I’m being admitted! I hoarse whispered to Reno (I hadn’t had a voice since 6 am from the vocal trauma of vomiting. ) To a Moroccan hospital! I gasped in a godfather voice. With a riad booked in a souk for two days!  I was wheeled into the resuscitation room, as a drip was being hooked up. A new nurse arrived with a new blanket, still in its cellophane bag.  Crisp new sheets were placed on my bed, and soft white pillows fluffed up to rest my soaking head. A man in a grubby brown parka arrived, clasping his hands behind his back.  Conversations in Arabic and French. He watched as the nurse stabbed my hand and collapsed the vein. Found another place and stabbed again.  Taped me up, tied me down. The man scratched his groin and sniffed loudly … he was the anaesthetist, come to inspect the new recruit.  Saline was in.  Out came more needles: Stemetil, antispasmodic, painkillers.

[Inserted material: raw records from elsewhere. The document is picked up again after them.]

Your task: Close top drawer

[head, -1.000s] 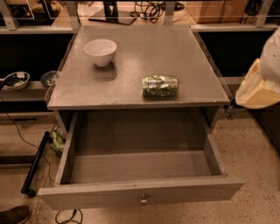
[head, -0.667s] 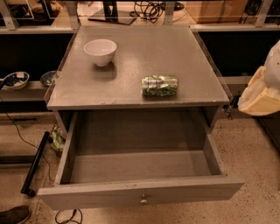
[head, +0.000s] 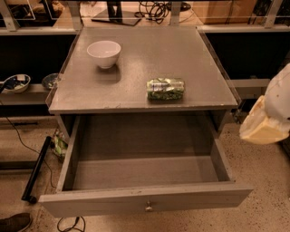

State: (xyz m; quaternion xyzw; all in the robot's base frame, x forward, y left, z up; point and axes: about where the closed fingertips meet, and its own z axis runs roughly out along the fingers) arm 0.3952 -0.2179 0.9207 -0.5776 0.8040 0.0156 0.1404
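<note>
Top drawer (head: 136,199) open toward camera, front crosswise, gripper (head: 266,124) far right

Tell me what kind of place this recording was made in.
Probably a lab or office test area, not a home: a grey cabinet with its top drawer open stands on a speckled floor, and cables lie behind it. The robot's hand hangs at the right edge.

no legible txt, green packet (head: 166,89) label (blurred) unreadable; gripper (head: 265,125) at right edge
</note>
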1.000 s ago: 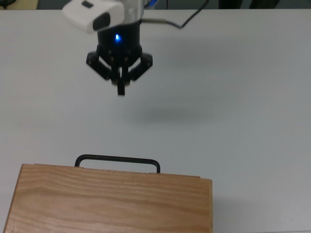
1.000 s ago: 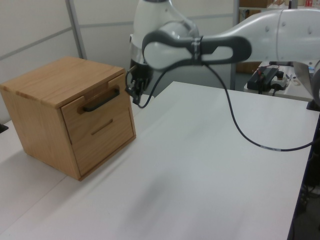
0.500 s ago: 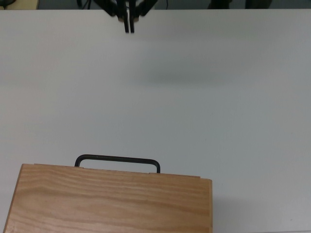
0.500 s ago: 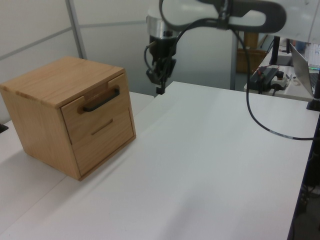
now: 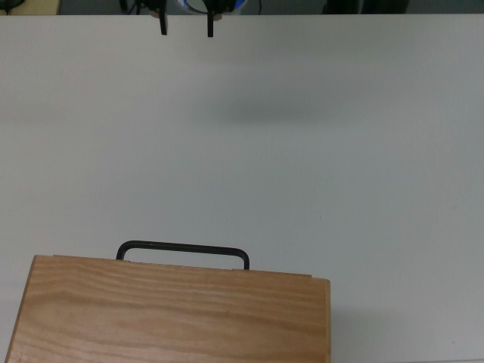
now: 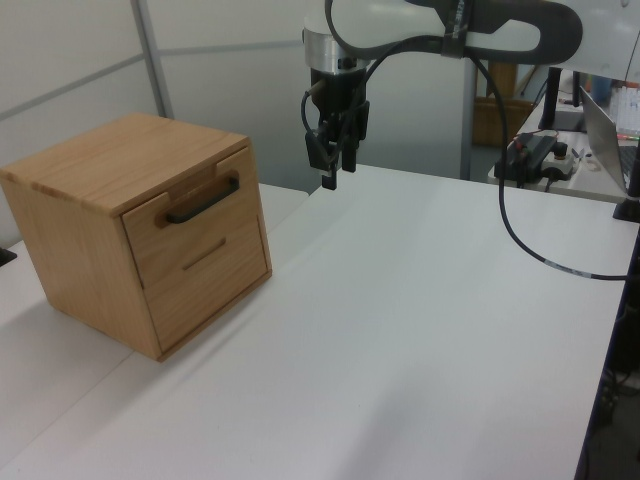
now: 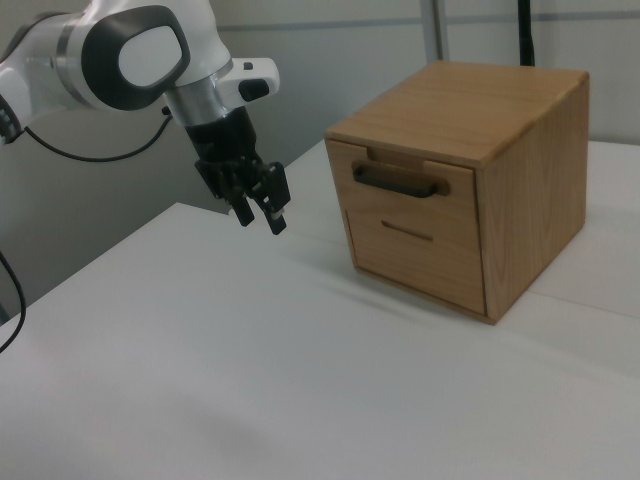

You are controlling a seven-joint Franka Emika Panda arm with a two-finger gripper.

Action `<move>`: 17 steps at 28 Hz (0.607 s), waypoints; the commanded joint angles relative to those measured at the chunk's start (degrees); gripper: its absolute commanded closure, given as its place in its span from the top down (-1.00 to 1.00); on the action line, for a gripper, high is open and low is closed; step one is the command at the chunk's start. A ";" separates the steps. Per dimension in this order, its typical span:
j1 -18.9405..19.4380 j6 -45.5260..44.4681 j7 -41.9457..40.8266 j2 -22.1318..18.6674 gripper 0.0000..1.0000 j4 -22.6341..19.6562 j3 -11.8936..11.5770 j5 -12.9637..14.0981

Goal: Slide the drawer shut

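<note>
White tabletop (image 6: 420, 330) fills most of every view, bare and matte, with pale wall panels behind it in the left view and a cluttered side bench with cables at the left view's far right. Nearest the camera in the top view, at the bottom edge, sits the grained wooden cabinet (image 5: 170, 314), seen from above, with the black bar handle (image 5: 183, 251) jutting just past its front edge toward the open table. In the left view the cabinet stands at the left view's left side of the table, and the drawer (image 6: 190, 205) occupies the upper slot of its front face; its front panel sits flush with the casing, with the handle standing out from it, and a second, lower front with a slim groove lies just beneath. The right view shows the same front from the other side, the drawer (image 7: 400, 180) level with the face around it. Farther off, well apart from the cabinet, the gripper (image 6: 334, 160) hangs above the table with its fingers pointing downward and spread apart, nothing between them. In the top view only the two fingertips (image 5: 163, 29) show at the upper edge, clearly separated, with a soft shadow on the table below them. The white arm (image 7: 125, 60) arches in from the right view's left.
</note>
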 commanded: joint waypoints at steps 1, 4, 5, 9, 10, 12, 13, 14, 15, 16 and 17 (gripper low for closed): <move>0.26 -2.17 -0.98 -1.07 1.00 -0.95 -0.27 -2.19; 0.26 -2.34 -0.89 -1.07 1.00 -0.95 -0.27 -2.19; 0.26 -2.34 -0.89 -1.07 1.00 -0.95 -0.27 -2.19; 0.26 -2.34 -0.89 -1.07 1.00 -1.12 -0.18 -2.19; 0.26 -2.34 -0.89 -1.07 1.00 -1.12 -0.18 -2.19; 0.26 -2.43 -0.72 -1.07 1.00 -1.12 -0.18 -1.84; 0.26 -2.78 -0.63 -1.07 1.00 -1.12 -0.18 -1.49; 0.26 -3.22 -0.63 -1.07 1.00 -1.12 -0.18 -1.49; 0.26 -3.57 -0.63 -1.07 1.00 -1.12 -0.18 -1.49; 0.26 -3.75 -0.63 -1.07 1.00 -1.12 -0.18 -1.49; 0.26 -3.75 -0.72 -1.07 1.00 -1.12 -0.18 -1.49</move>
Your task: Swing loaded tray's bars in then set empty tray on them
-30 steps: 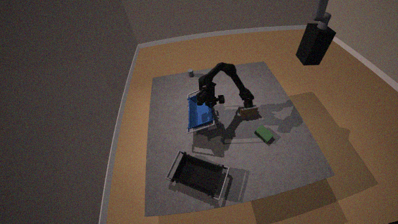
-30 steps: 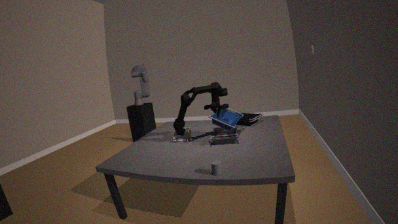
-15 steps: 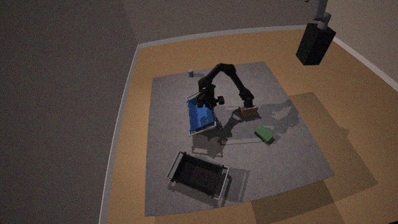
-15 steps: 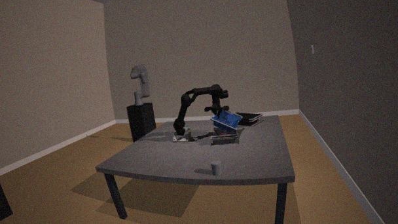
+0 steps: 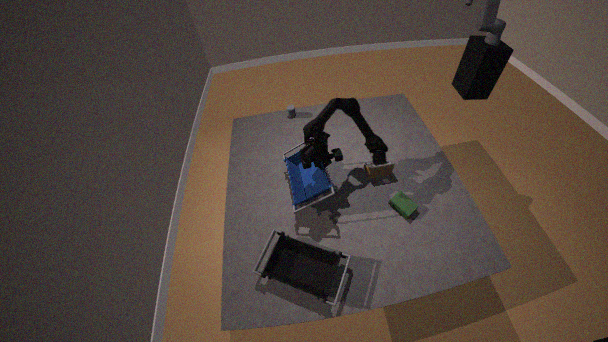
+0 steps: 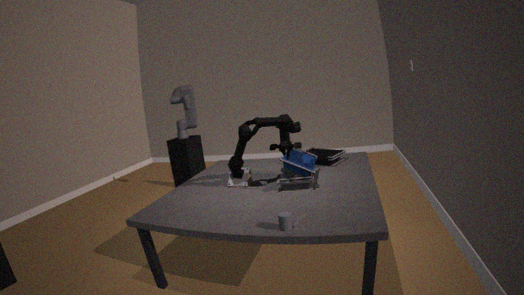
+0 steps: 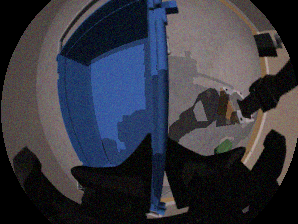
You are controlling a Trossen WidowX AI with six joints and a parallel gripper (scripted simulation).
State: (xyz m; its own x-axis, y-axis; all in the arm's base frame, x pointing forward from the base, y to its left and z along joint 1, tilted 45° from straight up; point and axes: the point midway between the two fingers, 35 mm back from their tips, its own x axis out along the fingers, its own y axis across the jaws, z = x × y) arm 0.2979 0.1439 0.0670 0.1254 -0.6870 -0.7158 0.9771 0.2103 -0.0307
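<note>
My gripper [image 5: 306, 160] [image 6: 286, 153] [image 7: 154, 136] is shut on the rim wall of the blue tray [image 5: 311, 183] [image 6: 302, 160] [image 7: 109, 103]. The tray hangs tilted above the table, and its shadow falls below it. In the wrist view its wall runs upright between my fingers and its inside is bare. The dark tray [image 5: 303, 266] [image 6: 327, 154] stands apart near one table edge. White wire bars [image 5: 342, 279] show at its two ends. Its load is too dark to make out.
A green block [image 5: 404, 204] [image 7: 225, 144] lies on the table beside the arm's base [image 5: 378, 169] [image 6: 238, 179]. A small grey cylinder [image 5: 291, 111] [image 6: 285, 221] stands near the table's other edge. A grey arm on a black pedestal [image 5: 480, 66] [image 6: 185, 159] stands on the floor.
</note>
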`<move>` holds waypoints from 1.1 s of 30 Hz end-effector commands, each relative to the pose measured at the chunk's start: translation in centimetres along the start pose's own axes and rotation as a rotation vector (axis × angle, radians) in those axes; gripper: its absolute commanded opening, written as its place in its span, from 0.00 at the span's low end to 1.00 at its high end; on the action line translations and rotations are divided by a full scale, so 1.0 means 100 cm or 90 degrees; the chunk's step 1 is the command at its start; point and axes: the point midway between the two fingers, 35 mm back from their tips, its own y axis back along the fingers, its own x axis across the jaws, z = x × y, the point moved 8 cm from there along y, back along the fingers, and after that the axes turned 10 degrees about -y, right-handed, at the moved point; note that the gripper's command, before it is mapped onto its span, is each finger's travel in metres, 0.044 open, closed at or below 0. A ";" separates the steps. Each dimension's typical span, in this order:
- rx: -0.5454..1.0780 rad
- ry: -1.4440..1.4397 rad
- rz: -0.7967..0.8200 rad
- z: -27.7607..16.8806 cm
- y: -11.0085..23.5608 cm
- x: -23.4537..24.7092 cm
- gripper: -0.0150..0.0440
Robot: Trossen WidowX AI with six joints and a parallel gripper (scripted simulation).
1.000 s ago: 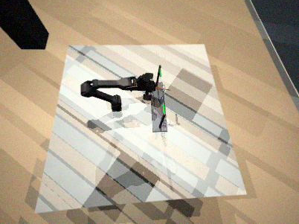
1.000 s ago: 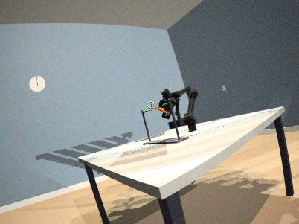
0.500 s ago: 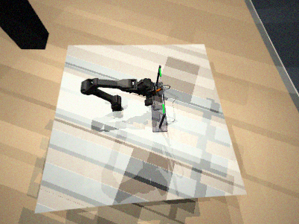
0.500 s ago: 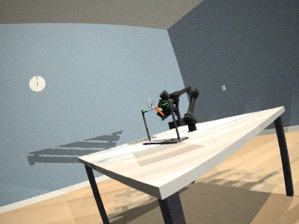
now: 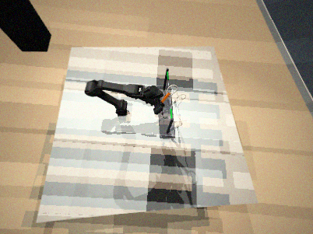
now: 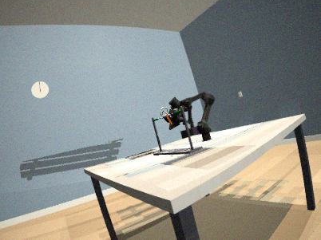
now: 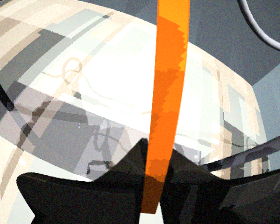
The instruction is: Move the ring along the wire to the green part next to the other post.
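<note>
The orange handle [image 5: 166, 97] [image 6: 169, 120] [image 7: 169, 75] is held in my gripper [image 5: 161, 103] [image 6: 172, 123] [image 7: 149, 144], which is shut on its lower end. The handle slants up to the pale ring [image 5: 173, 85] [image 6: 164, 107], which is up at wire height between the two posts. One green part [image 5: 167, 75] [image 6: 177, 112] and the other green part [image 5: 171, 113] [image 6: 156, 120] lie away from the ring on either side. The ring is outside the wrist view. The thin grey wire is too faint in the top and exterior views to tell how it passes through the ring or how near it is.
One post [image 5: 165, 83] [image 6: 187, 128] and the other post [image 5: 170, 126] [image 6: 157, 135] rise from a dark base on the table [image 5: 97, 193] [image 6: 140, 186]. Patchy shadows cross the table. A grey curved rod [image 7: 254, 26] shows at the wrist view's upper right.
</note>
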 end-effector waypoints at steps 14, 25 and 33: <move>-0.007 0.287 -0.116 0.013 0.006 -0.030 0.00; -0.005 0.330 -0.120 0.011 0.005 -0.030 0.00; -0.001 0.274 -0.078 0.000 0.000 -0.020 0.00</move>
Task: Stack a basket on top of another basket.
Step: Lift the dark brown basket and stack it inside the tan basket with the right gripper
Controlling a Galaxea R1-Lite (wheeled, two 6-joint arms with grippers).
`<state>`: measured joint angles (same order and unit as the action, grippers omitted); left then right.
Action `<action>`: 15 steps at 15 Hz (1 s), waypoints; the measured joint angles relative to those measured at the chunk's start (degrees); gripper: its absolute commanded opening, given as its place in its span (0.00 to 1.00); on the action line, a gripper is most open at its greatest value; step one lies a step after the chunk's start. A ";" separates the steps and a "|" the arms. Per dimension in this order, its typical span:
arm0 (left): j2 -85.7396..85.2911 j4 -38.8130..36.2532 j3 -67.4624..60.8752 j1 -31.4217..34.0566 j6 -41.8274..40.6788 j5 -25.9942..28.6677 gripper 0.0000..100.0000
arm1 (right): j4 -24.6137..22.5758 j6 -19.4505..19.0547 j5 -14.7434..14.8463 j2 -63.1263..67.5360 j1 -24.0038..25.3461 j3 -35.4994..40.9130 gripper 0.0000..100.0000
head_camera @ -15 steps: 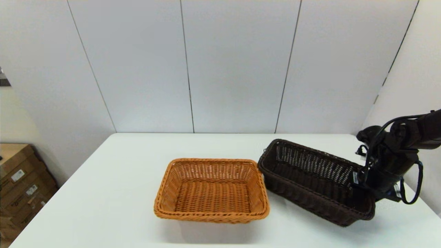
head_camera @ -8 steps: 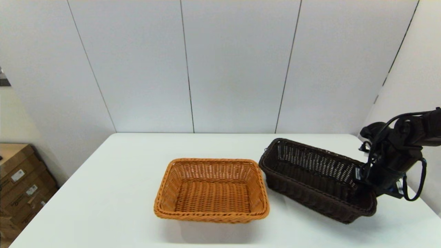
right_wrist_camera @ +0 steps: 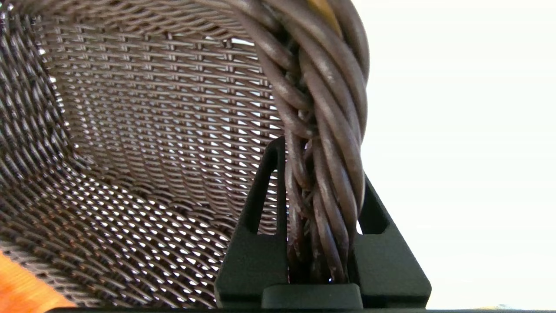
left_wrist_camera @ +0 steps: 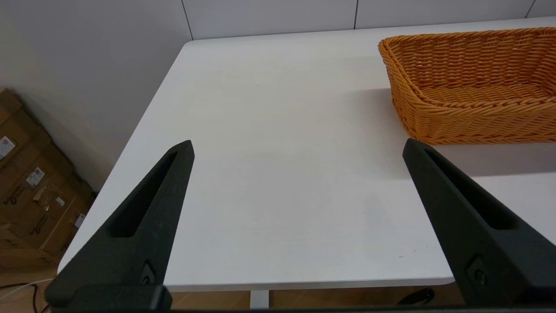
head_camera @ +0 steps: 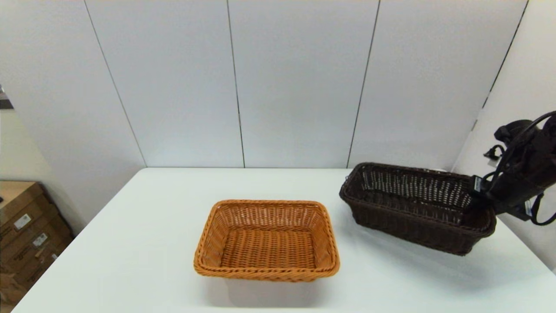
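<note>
My right gripper (head_camera: 477, 196) was pinched on the braided rim at the right end of the dark basket (head_camera: 417, 208), one finger inside the basket wall and one outside it, as the right wrist view showed with the rim strands squeezed between the two black fingers (right_wrist_camera: 260, 208). The dark basket hung clear of the white table (head_camera: 143, 243), tilted a little with its held end higher, and it cast a shadow on the tabletop below. It was off to the right of the orange basket (head_camera: 267, 240) and somewhat farther back, with open table between the two, so they did not touch. The orange basket sat flat on the table near the middle, open side up, with nothing in it. My left gripper (left_wrist_camera: 297, 148) was out of the head view; its own camera showed its fingers spread wide apart over the near left part of the table, holding nothing, with the orange basket (left_wrist_camera: 471, 82) off to one side. Some cardboard boxes (head_camera: 26, 234) stood on the floor beyond the table's left edge.
</note>
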<state>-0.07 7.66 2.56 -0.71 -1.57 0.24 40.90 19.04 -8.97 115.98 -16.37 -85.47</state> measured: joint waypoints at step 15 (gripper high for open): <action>0.00 0.00 0.00 0.00 0.00 0.05 1.00 | 27.62 -17.01 -31.05 -13.20 6.10 -10.09 0.00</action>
<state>-0.07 7.66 2.56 -0.71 -1.57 0.29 68.52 2.04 -40.02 102.78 -10.28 -95.56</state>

No sooner had the drip started, lunch arrived on a tray: an apple, a banana, a kilo of mashed potato with melted cheese on top, and a pot of yoghurt.   Whoops!  again.  Who wouldn’t.  So out came the vomitorious cocktail and in it’s place a drip of antibiotics, which I watched drip by drip for the rest of the day, sweating and shivering under my new nylon blanket.  The lunch stayed where it was. The window cleaner came in to inspect me. So did the floor washer. The potscrubber. The lift maintenance man and his wife.  The woman who bakes the bread.  Nurses, a dirham a dozen. You get the point.  The drips ended as the day faded. I could finally endure the light through the blue curtains.  I could be discharged.  Reno and Brahim came to fetch me, Brahim white at the gills because he felt responsible. And guess what? Whoops again. Right into the bowl that Brahim was holding while he mopped my brow.   None of us dared tell the staff.

A driver acting way beyond his call of duty deserves a lot of respect.  So does a husband who didn’t bat an eyelid when we considered my level of care, and realised we would probably be the benefactors of a new hospital wing.

I was wheeled downstairs for another pantomime with the doctor and his comedy crew.  Another ultrasound and the mangled Arabic diagnosis that the anacondas had settled to crabs and butterflies in my stomach, and my insides were so bruised from the food poisoning, said the doctor, and turning to Reno, while winking at me and the nurses, instructed that that I was banned from sex for six months.   Reno had to be resuscitated with sugar water until he saw the others laughing.   Words that sounded like translations of apples, rice, fish, orange juice leapt from nurse to doctor and back again.  He told us the patient before him had just discovered she was pregnant (we passed her ashen face and pale husband on the way in) and he showed us her ultrasound. He unlocked his private room to show us a painting of him windsurfing.  We left with promises of the whole crew trying to come to the Marrakech wedding, a clutch of Facebook photos of some of my medical attendants, and not the faintest idea of what my post close-encounter-with-death diet consisted of.  When we returned to the Riad, we’d been moved to a much larger room, away from the rooster, who had been bought by the manager, for dinner.  The staff had baked a five layer pink and chocolate cake covered in sticky marzipan roses to herald my return.

Whoops!

Somehow, I had to get body and soul together to buy silver.   I'd waited three years to return to Essaouria.  And now I had half a day to search, rescue and evacuate.   I mean shop.